◆ **TASK**: For the entries that follow, restate word for word the line containing "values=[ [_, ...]", the line containing "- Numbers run", and every line that lies between them.

(EXERCISE INPUT)

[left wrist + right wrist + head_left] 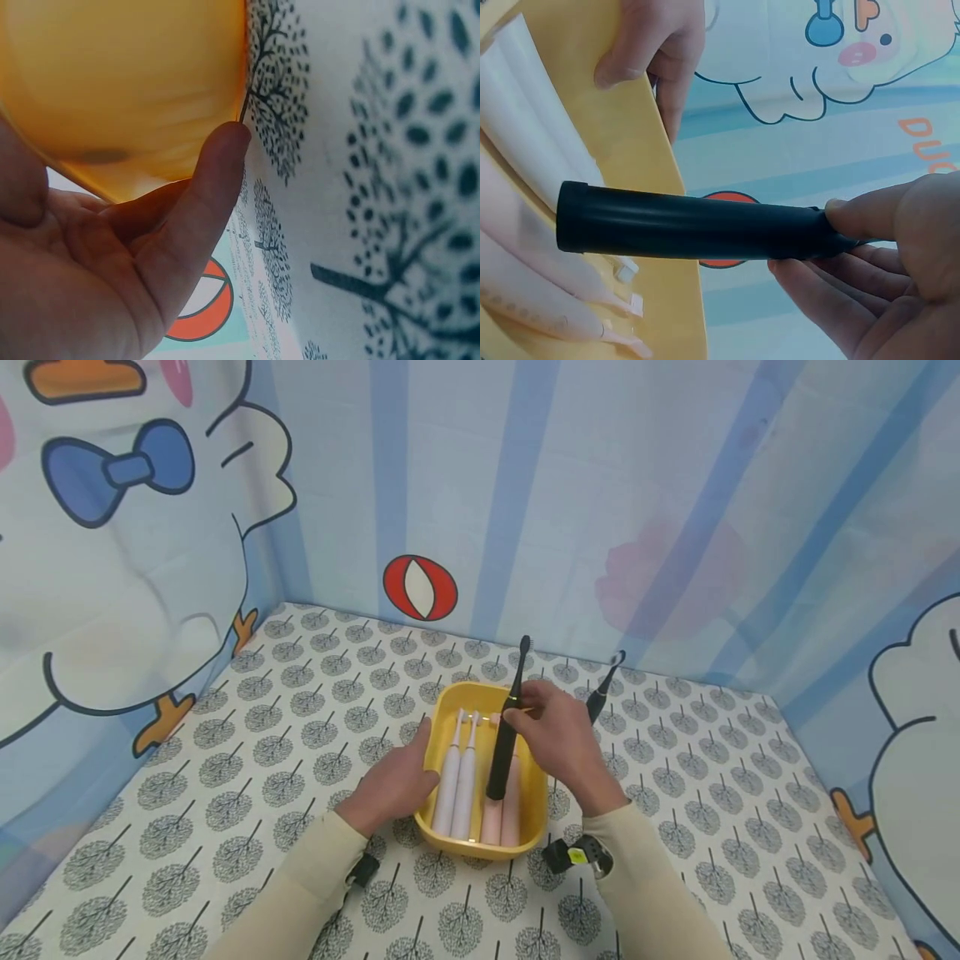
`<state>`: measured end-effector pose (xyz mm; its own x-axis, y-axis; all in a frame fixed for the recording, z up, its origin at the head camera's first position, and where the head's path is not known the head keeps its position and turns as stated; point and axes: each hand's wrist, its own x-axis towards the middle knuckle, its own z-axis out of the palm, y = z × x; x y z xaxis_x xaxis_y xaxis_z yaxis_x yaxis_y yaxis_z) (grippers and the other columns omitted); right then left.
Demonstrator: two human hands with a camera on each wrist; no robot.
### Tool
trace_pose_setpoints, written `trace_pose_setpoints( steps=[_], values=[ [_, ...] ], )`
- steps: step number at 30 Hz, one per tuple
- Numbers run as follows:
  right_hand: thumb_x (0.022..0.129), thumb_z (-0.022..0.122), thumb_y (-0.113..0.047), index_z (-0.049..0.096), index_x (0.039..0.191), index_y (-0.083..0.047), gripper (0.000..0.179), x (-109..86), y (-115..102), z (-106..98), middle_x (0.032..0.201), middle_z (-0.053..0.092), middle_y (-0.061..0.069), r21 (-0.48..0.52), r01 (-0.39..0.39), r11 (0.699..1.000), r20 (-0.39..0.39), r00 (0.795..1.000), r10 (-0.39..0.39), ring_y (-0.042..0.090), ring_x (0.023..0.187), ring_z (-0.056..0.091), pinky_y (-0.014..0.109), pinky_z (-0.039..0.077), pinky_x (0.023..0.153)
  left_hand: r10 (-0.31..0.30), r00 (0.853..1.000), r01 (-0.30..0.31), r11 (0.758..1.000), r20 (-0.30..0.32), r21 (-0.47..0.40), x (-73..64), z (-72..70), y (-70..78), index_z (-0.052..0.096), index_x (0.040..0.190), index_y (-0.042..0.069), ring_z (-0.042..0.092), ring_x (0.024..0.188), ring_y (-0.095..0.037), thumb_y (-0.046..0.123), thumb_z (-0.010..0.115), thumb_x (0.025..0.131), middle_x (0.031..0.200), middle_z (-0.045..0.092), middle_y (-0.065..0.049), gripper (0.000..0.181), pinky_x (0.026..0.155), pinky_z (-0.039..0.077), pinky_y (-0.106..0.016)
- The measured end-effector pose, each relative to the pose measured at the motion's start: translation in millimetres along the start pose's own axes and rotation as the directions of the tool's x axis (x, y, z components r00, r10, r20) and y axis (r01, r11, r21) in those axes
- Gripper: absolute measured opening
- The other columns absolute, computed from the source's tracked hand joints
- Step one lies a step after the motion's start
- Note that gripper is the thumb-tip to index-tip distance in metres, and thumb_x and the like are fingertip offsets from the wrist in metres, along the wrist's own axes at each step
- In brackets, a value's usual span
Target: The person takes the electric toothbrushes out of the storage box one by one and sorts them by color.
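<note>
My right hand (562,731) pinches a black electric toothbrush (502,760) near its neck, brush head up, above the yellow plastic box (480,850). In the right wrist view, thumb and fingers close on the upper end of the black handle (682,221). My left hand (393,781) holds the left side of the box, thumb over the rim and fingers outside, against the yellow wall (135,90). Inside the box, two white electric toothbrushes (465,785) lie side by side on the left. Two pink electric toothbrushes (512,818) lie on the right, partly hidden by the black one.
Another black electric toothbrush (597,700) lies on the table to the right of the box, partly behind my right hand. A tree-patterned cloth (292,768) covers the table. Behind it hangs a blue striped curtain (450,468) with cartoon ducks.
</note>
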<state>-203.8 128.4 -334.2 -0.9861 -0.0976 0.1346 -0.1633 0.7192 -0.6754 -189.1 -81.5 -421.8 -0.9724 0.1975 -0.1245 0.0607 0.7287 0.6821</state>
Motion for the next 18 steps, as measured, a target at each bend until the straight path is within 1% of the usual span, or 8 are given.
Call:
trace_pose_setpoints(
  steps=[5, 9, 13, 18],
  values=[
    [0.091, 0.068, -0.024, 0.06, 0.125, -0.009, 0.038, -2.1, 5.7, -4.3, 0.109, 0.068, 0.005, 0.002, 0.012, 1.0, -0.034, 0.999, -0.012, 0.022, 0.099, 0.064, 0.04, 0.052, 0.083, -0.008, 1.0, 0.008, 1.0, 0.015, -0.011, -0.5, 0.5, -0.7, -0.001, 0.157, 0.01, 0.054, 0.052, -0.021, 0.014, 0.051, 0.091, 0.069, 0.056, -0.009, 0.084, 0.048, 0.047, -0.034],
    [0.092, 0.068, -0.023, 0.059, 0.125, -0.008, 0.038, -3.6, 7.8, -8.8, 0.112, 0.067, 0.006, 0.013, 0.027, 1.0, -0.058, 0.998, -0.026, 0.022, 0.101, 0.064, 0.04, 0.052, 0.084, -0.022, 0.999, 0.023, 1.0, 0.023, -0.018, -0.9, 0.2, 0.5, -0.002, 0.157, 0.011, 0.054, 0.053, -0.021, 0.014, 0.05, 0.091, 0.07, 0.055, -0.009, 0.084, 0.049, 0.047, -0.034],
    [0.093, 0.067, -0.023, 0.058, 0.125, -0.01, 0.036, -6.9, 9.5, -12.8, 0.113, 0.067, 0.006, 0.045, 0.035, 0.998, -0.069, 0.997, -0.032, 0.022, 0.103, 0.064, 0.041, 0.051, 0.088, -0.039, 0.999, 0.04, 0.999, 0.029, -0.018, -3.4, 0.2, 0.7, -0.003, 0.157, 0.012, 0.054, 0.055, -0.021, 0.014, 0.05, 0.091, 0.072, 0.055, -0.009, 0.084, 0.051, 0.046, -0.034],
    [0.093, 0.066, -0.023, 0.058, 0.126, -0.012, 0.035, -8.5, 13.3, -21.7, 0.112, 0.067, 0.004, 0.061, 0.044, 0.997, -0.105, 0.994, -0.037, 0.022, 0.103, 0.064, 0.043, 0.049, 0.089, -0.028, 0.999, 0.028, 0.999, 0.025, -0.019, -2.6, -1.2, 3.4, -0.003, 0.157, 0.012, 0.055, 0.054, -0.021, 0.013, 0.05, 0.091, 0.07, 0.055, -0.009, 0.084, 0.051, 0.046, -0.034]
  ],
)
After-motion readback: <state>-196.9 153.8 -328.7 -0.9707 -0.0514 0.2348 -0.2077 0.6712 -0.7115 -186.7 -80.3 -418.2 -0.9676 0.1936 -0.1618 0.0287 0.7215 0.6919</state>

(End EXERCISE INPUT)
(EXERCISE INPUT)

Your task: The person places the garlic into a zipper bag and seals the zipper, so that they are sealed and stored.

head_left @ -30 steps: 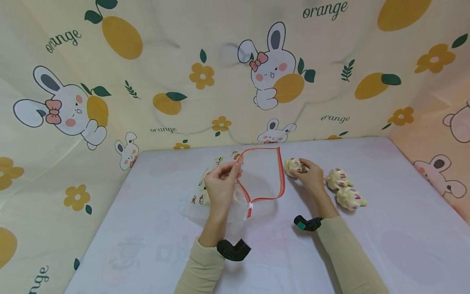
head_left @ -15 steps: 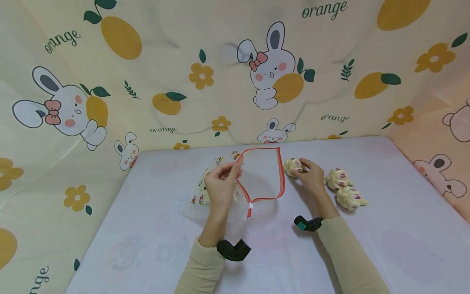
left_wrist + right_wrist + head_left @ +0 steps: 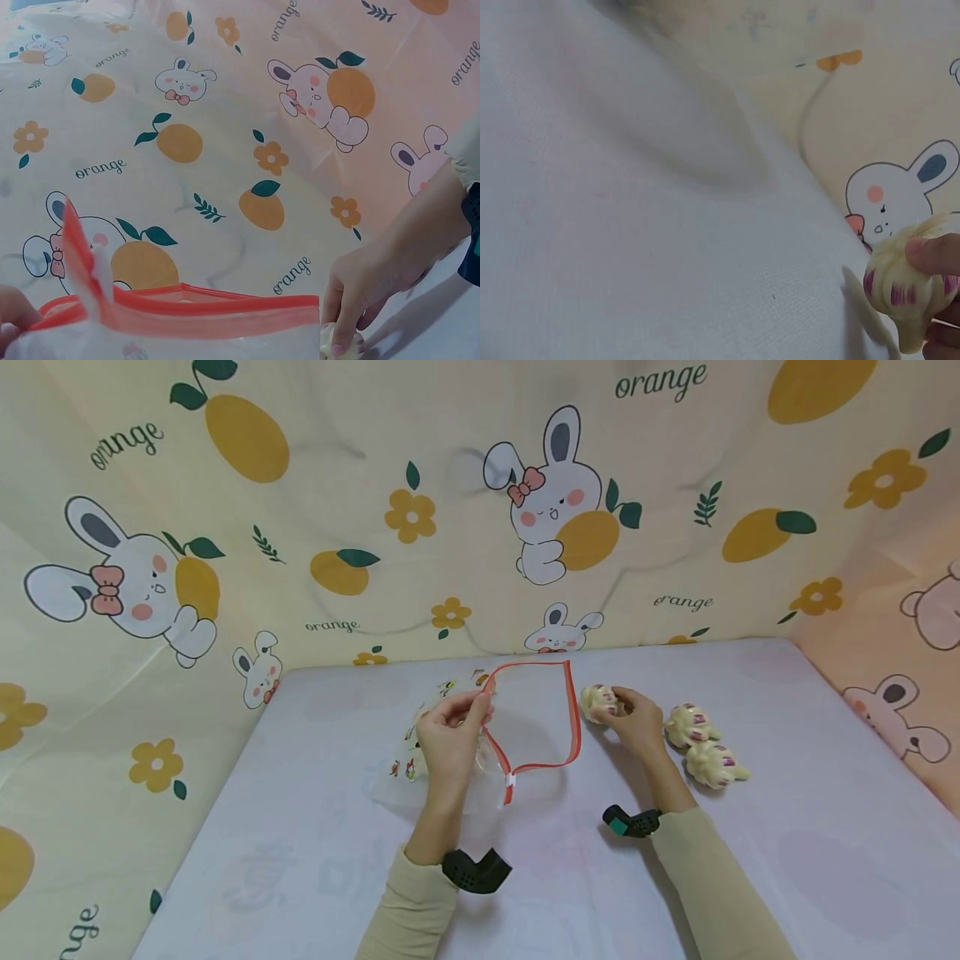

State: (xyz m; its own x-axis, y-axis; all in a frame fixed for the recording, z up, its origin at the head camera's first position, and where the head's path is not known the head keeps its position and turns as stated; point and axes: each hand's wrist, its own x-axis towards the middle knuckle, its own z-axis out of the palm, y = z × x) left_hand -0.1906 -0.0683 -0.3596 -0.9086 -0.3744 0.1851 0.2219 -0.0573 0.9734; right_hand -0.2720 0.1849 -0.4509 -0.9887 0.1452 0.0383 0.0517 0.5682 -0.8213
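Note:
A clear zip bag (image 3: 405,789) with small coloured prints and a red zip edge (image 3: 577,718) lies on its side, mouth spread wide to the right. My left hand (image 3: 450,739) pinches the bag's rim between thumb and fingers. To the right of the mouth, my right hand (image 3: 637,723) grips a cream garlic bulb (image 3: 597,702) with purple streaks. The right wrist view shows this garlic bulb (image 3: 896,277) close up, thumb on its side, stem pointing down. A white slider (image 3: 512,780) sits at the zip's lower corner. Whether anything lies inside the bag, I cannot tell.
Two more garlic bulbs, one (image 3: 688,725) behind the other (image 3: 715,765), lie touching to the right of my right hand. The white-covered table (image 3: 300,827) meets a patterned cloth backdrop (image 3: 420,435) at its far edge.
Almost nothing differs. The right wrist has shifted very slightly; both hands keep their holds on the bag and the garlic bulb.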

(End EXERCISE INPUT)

◆ **TASK RESULT**:
trace_pose_setpoints, written `trace_pose_setpoints( steps=[_], values=[ [_, ...] ], )`
- steps: step number at 30 Hz, one per tuple
- Numbers run as follows:

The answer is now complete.